An unknown college student, called Caigou by people in the Jianghu
original author: Jacky Li
Email : [email protected]

Time of completion：2023.5.2
Last edited: 2023.5.2

Sign language is a form of communication primarily used by people who are hard of hearing or deaf. This gesture-based language allows people to express thoughts and ideas easily, overcoming barriers posed by hearing problems.

A major problem with this convenient form of communication is that the vast majority of people across the globe lack knowledge of the language. Just like other languages, learning sign language takes a lot of time and effort, which is frustrating and not being learned by more people.

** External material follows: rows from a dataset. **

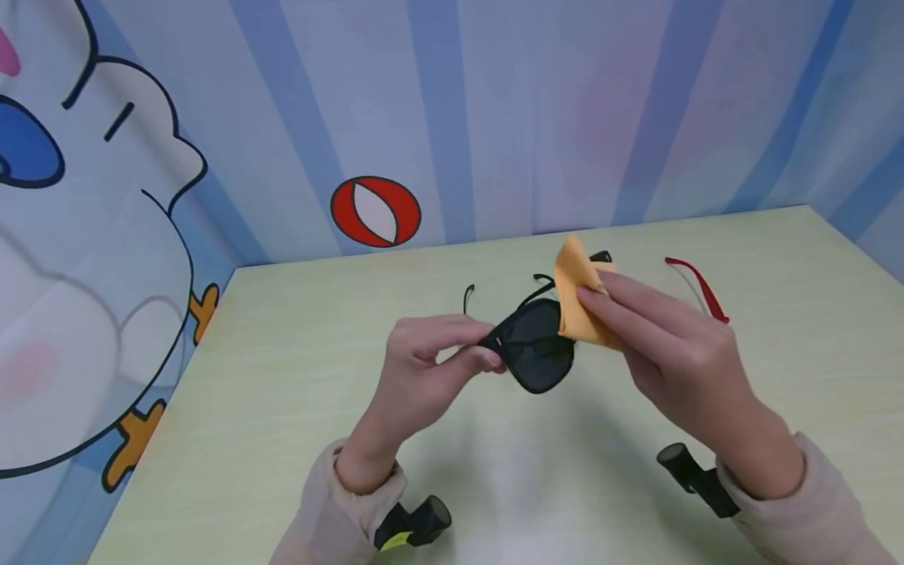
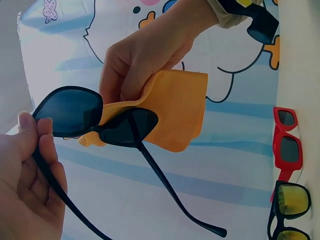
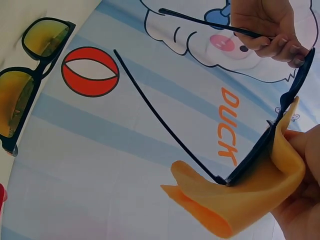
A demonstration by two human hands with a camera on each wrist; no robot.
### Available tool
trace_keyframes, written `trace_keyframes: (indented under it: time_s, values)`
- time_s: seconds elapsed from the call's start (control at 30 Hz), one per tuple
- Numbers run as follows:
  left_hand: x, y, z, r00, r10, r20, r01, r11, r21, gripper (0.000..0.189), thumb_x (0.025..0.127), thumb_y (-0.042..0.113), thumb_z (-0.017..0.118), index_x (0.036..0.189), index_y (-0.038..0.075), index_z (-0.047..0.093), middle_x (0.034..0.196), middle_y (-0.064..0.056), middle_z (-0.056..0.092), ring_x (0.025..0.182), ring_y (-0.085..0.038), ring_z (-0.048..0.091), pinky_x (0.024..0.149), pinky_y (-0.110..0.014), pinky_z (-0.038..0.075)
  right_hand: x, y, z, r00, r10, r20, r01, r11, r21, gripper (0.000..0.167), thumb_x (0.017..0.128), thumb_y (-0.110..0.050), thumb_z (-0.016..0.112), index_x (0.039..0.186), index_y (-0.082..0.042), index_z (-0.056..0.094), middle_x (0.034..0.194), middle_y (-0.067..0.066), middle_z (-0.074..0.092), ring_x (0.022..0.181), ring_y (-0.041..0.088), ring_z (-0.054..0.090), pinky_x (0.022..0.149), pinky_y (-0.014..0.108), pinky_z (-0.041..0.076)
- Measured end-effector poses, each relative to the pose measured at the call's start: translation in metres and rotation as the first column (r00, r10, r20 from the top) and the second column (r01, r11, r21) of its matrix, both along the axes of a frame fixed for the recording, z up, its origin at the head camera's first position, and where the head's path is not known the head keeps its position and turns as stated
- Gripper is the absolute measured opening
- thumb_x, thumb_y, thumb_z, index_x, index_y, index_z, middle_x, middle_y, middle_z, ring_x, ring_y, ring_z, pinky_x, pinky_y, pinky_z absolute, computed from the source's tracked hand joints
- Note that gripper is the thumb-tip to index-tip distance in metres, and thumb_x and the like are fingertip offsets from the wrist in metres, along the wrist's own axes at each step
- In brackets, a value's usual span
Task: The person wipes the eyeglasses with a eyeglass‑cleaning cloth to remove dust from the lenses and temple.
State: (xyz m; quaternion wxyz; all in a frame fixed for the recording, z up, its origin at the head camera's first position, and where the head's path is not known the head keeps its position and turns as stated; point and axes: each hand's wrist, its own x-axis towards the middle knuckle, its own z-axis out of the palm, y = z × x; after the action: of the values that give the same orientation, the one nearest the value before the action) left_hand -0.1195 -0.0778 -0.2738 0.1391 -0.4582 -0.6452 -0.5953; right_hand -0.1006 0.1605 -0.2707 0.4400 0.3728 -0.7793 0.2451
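Black sunglasses [image 1: 534,345] hang in the air above the pale desk [image 1: 297,392], held between two hands. The left hand [image 1: 424,369] comes up from the lower left with its wrist bent back, and its thumb and curled fingers pinch the frame at the left hinge, where one temple arm folds out. The right hand [image 1: 671,353] reaches in from the lower right, palm turned down, its fingers pinching an orange cleaning cloth [image 1: 582,302] round the right lens; the cloth is folded over that lens, so it touches both faces. In the left wrist view the dark left lens is bare and the cloth wraps the other one, with the right hand's fingers [image 2: 127,65] pressed against the cloth from behind. In the right wrist view the frame is seen edge-on, the cloth [image 3: 240,200] curling under it, and both temple arms stand open.

Behind the hands on the desk lie red-framed sunglasses [image 2: 286,145] and, just beside them, black-framed sunglasses with yellow mirrored lenses [image 2: 290,210]. A blue striped backdrop [image 1: 494,118] with a cartoon duck stands behind the desk.
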Motion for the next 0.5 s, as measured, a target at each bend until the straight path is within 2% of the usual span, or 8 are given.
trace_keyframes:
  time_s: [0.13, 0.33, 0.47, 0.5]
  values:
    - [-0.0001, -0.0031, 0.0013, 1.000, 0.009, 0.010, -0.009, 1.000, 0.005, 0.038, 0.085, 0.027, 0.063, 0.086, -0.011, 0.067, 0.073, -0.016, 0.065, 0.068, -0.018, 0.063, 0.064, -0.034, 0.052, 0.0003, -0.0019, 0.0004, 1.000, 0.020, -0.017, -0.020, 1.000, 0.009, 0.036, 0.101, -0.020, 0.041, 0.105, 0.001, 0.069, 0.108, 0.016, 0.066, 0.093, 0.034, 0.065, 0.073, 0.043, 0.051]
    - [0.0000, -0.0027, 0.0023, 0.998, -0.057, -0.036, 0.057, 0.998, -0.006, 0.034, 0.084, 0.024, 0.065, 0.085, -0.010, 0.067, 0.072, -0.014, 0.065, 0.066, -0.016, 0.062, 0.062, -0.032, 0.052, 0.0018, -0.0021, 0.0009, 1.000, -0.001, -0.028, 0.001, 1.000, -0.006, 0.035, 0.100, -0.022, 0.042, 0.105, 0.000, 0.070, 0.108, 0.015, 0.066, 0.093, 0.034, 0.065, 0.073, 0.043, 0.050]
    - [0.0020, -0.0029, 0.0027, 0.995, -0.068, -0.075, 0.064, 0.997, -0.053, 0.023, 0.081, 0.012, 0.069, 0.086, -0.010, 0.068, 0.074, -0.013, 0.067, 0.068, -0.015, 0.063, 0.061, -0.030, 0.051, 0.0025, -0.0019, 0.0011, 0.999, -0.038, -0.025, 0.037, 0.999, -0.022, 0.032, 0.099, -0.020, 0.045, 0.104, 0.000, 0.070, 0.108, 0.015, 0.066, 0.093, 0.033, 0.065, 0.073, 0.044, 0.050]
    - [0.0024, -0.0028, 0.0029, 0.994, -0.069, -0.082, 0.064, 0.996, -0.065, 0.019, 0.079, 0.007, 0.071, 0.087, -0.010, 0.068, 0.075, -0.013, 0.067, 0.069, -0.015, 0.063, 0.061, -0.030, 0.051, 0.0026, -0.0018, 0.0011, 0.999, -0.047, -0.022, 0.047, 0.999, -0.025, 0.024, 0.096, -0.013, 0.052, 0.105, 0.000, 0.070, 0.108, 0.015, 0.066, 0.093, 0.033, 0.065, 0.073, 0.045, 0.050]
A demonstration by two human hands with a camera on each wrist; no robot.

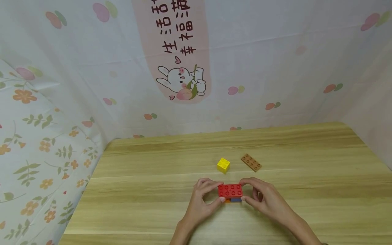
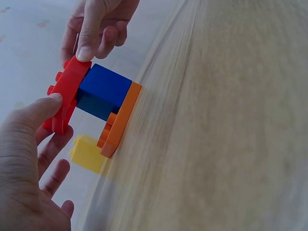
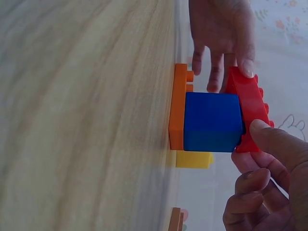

However, an obvious solution to this problem already exists in the field of machine learning and image detection. Implementing predictive modeling techniques to automatically classify sign language signs can be used to create real-time captions for virtual meetings such as Zoom meetings.

This will greatly increase access to such services for the hearing impaired as it will be synchronized with voice-based subtitles, creating a two-way online communication system for the hearing impaired.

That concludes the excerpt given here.